7. Must be at least 53

By NCAA rule, the Bulldogs can practice with no more than 125 at any time and they can dress no more than 105 for any games for non-conference games. UGA is, of course, playing only SEC games this season.

The SEC limits the visiting team to 70 players dressed for a conference contest and the home team to 80.

Additionally, with COVID-19 concerns this season, the SEC has established roster minimum requirements for league games. A team can cancel or postpone a game without forfeiture if it has fewer than 53 players on the roster or it has fewer than seven offensive linemen (including a center), four defensive linemen and one quarterback.

8. The ‘Big 0’

The NCAA adopted legislation this year that allows zero to be assigned as a jersey number for the first time.
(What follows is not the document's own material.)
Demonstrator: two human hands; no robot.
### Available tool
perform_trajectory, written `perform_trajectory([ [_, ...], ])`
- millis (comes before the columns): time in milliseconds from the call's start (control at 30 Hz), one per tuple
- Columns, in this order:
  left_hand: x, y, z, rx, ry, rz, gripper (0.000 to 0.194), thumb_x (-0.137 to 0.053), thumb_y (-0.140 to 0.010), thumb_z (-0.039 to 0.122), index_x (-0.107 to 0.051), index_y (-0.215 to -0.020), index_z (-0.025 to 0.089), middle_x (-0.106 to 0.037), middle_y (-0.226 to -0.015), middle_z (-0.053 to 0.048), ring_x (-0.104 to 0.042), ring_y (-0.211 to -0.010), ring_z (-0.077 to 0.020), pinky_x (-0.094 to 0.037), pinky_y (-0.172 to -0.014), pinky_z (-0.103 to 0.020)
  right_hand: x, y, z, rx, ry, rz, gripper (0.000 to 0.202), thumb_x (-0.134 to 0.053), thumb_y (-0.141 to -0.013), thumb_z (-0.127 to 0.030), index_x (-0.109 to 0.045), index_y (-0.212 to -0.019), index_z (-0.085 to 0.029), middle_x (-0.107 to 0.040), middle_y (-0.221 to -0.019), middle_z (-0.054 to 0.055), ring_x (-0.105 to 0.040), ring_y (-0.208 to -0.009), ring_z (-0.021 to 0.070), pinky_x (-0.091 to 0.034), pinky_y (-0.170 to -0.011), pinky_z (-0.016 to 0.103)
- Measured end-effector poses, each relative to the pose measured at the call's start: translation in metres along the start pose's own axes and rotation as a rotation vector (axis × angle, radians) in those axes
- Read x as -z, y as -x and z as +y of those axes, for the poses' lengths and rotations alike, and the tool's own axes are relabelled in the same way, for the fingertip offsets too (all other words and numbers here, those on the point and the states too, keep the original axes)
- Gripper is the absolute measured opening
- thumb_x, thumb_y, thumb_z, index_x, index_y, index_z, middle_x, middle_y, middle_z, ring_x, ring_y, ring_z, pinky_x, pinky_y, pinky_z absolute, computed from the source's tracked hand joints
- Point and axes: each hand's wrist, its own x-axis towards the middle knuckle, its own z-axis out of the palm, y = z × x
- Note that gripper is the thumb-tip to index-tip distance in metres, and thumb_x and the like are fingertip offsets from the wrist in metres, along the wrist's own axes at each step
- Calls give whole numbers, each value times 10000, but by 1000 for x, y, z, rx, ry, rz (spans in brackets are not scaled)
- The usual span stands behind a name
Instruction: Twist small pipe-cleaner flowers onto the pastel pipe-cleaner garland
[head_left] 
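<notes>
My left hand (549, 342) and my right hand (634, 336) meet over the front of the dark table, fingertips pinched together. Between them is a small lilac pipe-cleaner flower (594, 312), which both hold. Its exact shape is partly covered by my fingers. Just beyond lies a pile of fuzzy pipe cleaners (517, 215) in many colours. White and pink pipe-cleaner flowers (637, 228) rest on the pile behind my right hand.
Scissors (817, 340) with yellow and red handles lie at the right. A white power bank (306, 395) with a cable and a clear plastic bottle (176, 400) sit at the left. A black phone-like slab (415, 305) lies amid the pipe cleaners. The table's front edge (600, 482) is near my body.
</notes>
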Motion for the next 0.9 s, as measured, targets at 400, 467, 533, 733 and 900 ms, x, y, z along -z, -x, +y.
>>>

That number was claimed by Georgia freshman tight end Darnell Washington.

Washington was considered the No. 1 tight end prospect in the nation when he signed with the Bulldogs out of Las Vegas, Nev. He’s also an exceptionally large man at 6-foot-7 and 260 pounds. So, naturally, his nickname on the team is now “Big O.”

9. New digits

There are a lot of new numbers to learn between freshmen and transfers. In addition to Washington’s 0 they are: 5 Kelee Ringo, 6 Jalen Kimber, 7 Jermaine Burton, 8 M.J. Sherman, 11 Arian Smith, 15 Carson Beck, 17 Justin Robinson, 18 JT Daniels, 22 Kendall Milton, 26 Daran Branch, 33 Daijun Edwards, 51 Tate Ratledge, 52 Cameron Kinnie, 58 Austin Blaske, 59 Broderick Jones, 63 Sedrick Van Pran, 77 Devin Willock, 78 Chad Lindberg, 78 Nazir Stackhouse, 81 Marcus Rosemy-Jacksaint, 84 Ladd McConkey, 87 Tre' McKitty, 88 Jalen Carter, 97 Warren Brinson and 99 Jared Zirkel.

10. Talented young pups

Overall, Georgia remains a very young, very talented team. There are only three fifth-year seniors on the roster and two who were recruited to UGA in Smart’s first recruiting class (OL Ben Cleveland and DL Julian Rochester). In all there are 14 seniors, compared with 36 freshmen (including redshirts). There are 19 juniors and 18 sophomores.
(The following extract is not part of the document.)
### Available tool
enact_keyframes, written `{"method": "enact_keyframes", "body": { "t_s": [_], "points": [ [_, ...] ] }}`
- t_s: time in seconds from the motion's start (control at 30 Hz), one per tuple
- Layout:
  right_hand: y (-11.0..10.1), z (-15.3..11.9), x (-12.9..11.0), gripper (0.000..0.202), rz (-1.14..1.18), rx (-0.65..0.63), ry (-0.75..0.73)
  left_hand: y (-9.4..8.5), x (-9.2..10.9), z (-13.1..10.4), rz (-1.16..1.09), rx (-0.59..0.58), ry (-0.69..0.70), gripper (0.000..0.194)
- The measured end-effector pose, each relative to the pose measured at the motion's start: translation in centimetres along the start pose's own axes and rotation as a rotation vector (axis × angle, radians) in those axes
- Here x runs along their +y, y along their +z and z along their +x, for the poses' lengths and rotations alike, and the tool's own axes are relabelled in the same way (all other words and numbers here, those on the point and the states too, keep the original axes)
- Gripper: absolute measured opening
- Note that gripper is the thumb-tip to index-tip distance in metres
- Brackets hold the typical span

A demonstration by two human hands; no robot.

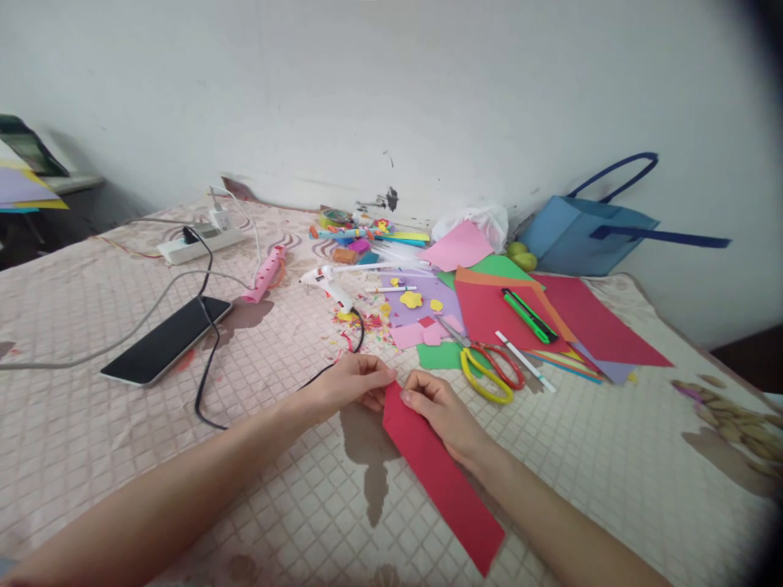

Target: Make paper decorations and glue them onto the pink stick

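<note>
A long strip of red paper (pixel 441 477) slants across the near middle of the table, its far end pinched in both hands. My left hand (pixel 356 381) grips the far tip between thumb and fingers. On the right edge of that same end, my right hand (pixel 437 406) is closed with the thumb on top. The strip's near end points toward me at the lower right. Just beyond my right hand lie scissors (pixel 488 373) with yellow and red handles, beside a white marker (pixel 524 361). A white glue gun (pixel 330 285) rests beyond my left hand.
Coloured paper sheets (pixel 612 322) and a green box cutter (pixel 529 316) lie at the right, before a blue bag (pixel 590 232). At the left are a phone (pixel 168 341), a power strip (pixel 199 243), loose cables and a pink tube (pixel 265 274). Paper scraps (pixel 373 326) litter the middle.
</note>
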State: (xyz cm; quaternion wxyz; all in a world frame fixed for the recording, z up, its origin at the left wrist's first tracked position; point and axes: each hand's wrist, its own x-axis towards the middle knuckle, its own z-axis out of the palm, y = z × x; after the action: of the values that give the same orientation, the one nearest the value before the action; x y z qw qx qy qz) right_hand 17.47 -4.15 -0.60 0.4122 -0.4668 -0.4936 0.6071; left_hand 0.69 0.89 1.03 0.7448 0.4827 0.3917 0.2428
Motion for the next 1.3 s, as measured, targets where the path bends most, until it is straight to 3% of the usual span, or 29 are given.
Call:
{"method": "enact_keyframes", "body": {
  "t_s": [0.17,0.37,0.6,0.77,1.03,1.13,1.3],
  "points": [
    [-0.1,0.0,-0.1,0.019,-0.014,-0.012,-0.009,0.0,0.0,0.0,0.004,0.033,-0.003,0.033],
    [-0.3,0.1,-0.3,0.022,-0.011,0.014,-0.004,-0.3,-0.1,-0.3,0.119,-0.192,-0.065,0.036],
    [-0.5,0.1,-0.7,0.027,-0.081,-0.02,0.007,-0.3,-0.1,-0.1,0.121,-0.12,-0.054,0.034],
    [-0.8,0.2,-0.5,0.025,-0.088,0.014,-0.039,-0.3,-0.2,-0.2,0.188,-0.207,-0.113,0.035],
    [-1.0,0.5,-0.3,0.022,-0.174,0.03,-0.115,-0.9,-0.8,0.0,0.287,-0.244,0.0,0.032],
    [-1.0,0.6,-0.2,0.022,-0.237,-0.065,-0.113,-0.9,-0.8,0.1,0.251,-0.201,0.006,0.033],
    [-1.7,0.3,-1.0,0.026,-0.23,-0.197,-0.012,-1.1,-0.6,0.5,0.168,-0.01,0.028,0.034]
  ]
}}
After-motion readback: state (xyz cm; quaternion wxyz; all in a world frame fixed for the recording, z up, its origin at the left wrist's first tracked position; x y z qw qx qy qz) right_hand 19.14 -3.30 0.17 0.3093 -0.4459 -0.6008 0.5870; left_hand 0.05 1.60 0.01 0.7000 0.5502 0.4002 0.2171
Based on their recruiting profiles, Georgia is one of the country’s most talent-rich teams. There are at least 20 players who carried a 5-star recruiting ranking when they signed with the Bulldogs. That includes seven in 2020 class, which was ranked No. 1 in the nation.

In fact, the four recruiting classes that make up the majority of this team were ranked 3, 1, 2 and 1, respectively. For comparison sake, Arkansas' past four were 27, 45, 23 and 30.